Cases & Commentaries

Insert Omission

Commentary By Philip Darney, MD, MSc

The Case

A multiparous woman presented to the gynecology
clinic requesting intrauterine contraceptive (IUC) placement
(Figure). She was appropriately counseled on the risks
and benefits of the IUC and at that visit had a normal Papanicolaou
test and negative cultures for gonorrhea and Chlamydia
trachomatis
.

As instructed, she returned a week later while
having menses for placement of a copper IUC. The gynecologist
placed the IUC without difficulty and showed the patient how to
palpate the IUC strings. One month later, the patient presented to
the clinic because she was unable to find the strings. On pelvic
examination, the gynecologist was also unable to locate the
strings. A pelvic ultrasound revealed a 7-week intrauterine
pregnancy and an IUC. By dates, the patient was approximately 3-4
weeks pregnant at the time of IUC insertion, and the
“menses” was probably implantation bleeding.

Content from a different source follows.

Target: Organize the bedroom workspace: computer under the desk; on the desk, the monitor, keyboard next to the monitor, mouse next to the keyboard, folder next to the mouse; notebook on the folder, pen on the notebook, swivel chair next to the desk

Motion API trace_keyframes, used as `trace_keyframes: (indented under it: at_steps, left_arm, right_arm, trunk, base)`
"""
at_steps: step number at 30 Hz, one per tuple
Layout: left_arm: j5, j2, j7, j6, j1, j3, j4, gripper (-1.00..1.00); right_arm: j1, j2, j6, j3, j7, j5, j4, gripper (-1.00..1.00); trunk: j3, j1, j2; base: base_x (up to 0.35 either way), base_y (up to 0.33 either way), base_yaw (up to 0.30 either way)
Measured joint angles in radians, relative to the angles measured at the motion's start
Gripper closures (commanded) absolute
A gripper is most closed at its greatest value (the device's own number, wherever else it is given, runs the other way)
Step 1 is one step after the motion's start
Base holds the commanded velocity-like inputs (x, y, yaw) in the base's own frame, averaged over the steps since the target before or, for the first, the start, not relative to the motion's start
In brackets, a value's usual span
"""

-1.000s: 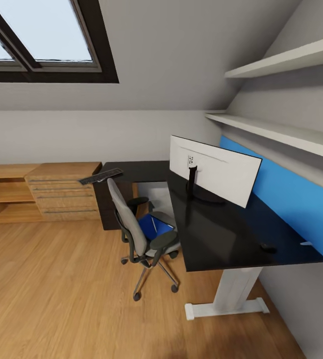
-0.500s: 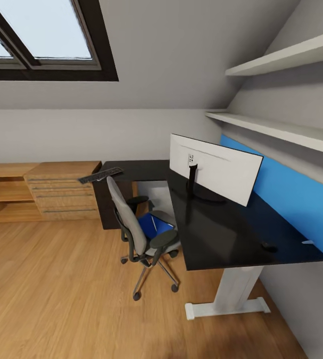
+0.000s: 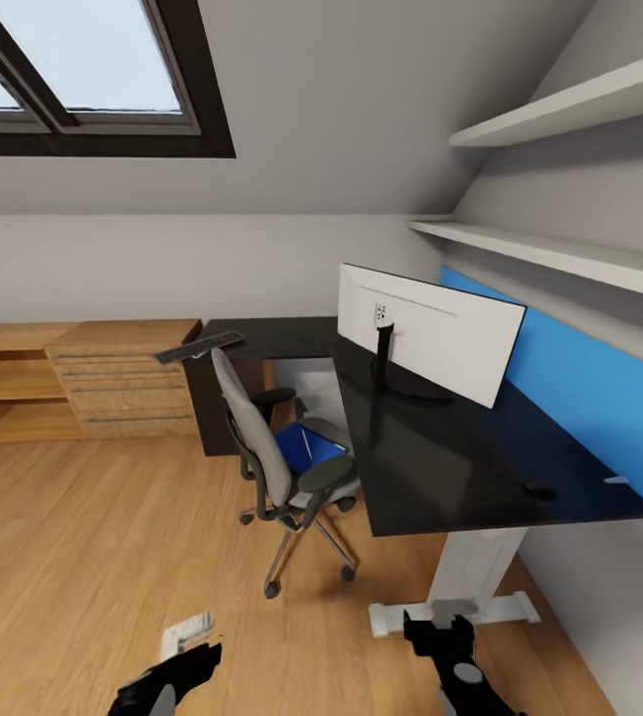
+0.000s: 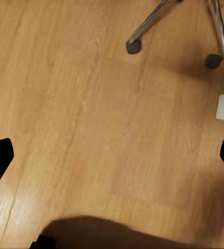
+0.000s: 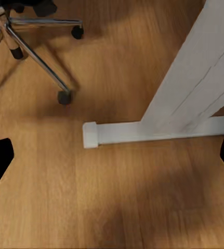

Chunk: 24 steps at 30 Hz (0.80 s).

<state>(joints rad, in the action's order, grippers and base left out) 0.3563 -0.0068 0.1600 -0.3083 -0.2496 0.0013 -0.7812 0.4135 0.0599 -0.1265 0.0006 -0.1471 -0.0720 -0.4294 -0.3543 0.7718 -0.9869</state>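
The monitor (image 3: 430,333) already stands on the black table (image 3: 440,452), right of centre in the head view, its white back turned toward the camera. The keyboard (image 3: 200,347) lies at the far left end of the table top, partly overhanging onto the light wooden drawer chest (image 3: 122,378), well apart from the monitor, so it is not yet in place. The swivel chair (image 3: 281,462) sits just beside the table's front edge at mid-frame, and the blue folder (image 3: 306,447) rests on its seat, not yet moved. A small dark thing near the table's right end could be the mouse, but it is too small to tell. Judging from this, only the monitor step looks done; keyboard, folder, notebook, pen and the final chair position remain. At the bottom of the head view the left gripper (image 3: 167,681) and right gripper (image 3: 455,656) hang above the wooden floor (image 3: 82,557); in both wrist views the jaws stand spread wide with nothing between them. A white table leg (image 5: 195,98) shows in the right wrist view.
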Motion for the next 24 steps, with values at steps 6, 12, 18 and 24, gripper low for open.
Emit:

The patient was referred to a perinatologist who
recommended that the IUC remain in place. The patient subsequently
had an elective termination of pregnancy without complication. As a
result of this error, the clinic now requires urine human chorionic
gonadotropin (HCG) testing prior to procedures in premenopausal
women regardless of menstrual or sexual history.

The Commentary

Intrauterine contraceptives (IUC, a more precise
and less pejorative term than the old term “IUD”) are
more effective than sterilization operations at preventing
pregnancy and do not cause infertility, a complication reported in
older, flawed studies.(1,2)
They are used by up to 30% of fertile women in some European
countries but have fallen into disuse in the USA, where only
approximately 1% of contraceptors use them because clinicians,
concerned about infection and liability, often do not offer IUC to
their patients. When inserted within 1 week of intercourse, the
copper IUC is a highly effective “emergency
contraceptive.” However, IUCs are not effective
abortifacients and should not be inserted when a pregnancy is
established in the uterus, as happened in the case described
above.

Insertion during pregnancy is not common because
most IUC placements are accomplished during menses when the cervix
is more open and pregnancy unlikely. In this case, bleeding
occurred despite an ongoing pregnancy; this can happen at some time
in the course of up to 20% of pregnancies. Because bleeding can be
present during pregnancy, some clinicians require a rapid urine
pregnancy (HCG) test for all women requesting IUC insertion. These
inexpensive tests are sensitive to 20 mIU/mL of HCG, a level
typical of pregnancies at about the time of implantation. If a
urine test were negative despite the presence of a fertilized egg,
insertion of a copper, but not a hormonal, IUC would in all
likelihood prevent implantation (that is, act as an
“emergency contraceptive”).

Follow-up should occur approximately 1 month
after IUC placement for all patients. The purpose is primarily to
check for expulsion of the IUC at the menses after insertion, the
most likely time for expulsion, as well as to reassure the new user
about abnormal bleeding, which is common in the first 3 months
after insertion. The follow-up visit provides an opportunity to
discuss any early side effects and see if the patient has been able
to feel the strings of the IUC—her only way to check for its
presence. If strings cannot be identified, as occurred in this
case, sonography is the most effective way to check for proper
intrauterine position. Growth of the uterus during pregnancy will
sometimes cause the IUC strings to retract into the cervix or
uterus. The strings can usually be extracted from the cervix, but
not the uterus, by twirling a cervical cytology brush in the
canal.

If urine HCG and uterine sonography confirm that
an IUC user is pregnant, the IUC should be removed immediately if
the strings can be found regardless of whether she wants to
continue the pregnancy. If the strings cannot be found, removal is
more difficult and could disrupt the pregnancy, but there are case
reports of successful pregnancies after sonographically guided
removals.(3)
Removal of the IUC substantially reduces the risk of subsequent
spontaneous abortion no matter when during gestation the removal is
accomplished. The presence of an IUC increases the risk of
spontaneous abortion nearly three-fold, so, whether a pregnancy
will be continued or not, the IUC should be removed as soon as
possible because the risk of spontaneous abortion in the presence
of an IUC increases as gestation progresses.(4-6) After removal of an IUC with visible strings, the
spontaneous miscarriage rate is approximately 30%, compared with
20% if no IUC were present.(4-6)
If the pregnancy is not aborted, an IUC does not adversely affect
fetal development.(7-9)
In this case, the strings could not be found, and the
perinatologist recommended that the IUC remain in place.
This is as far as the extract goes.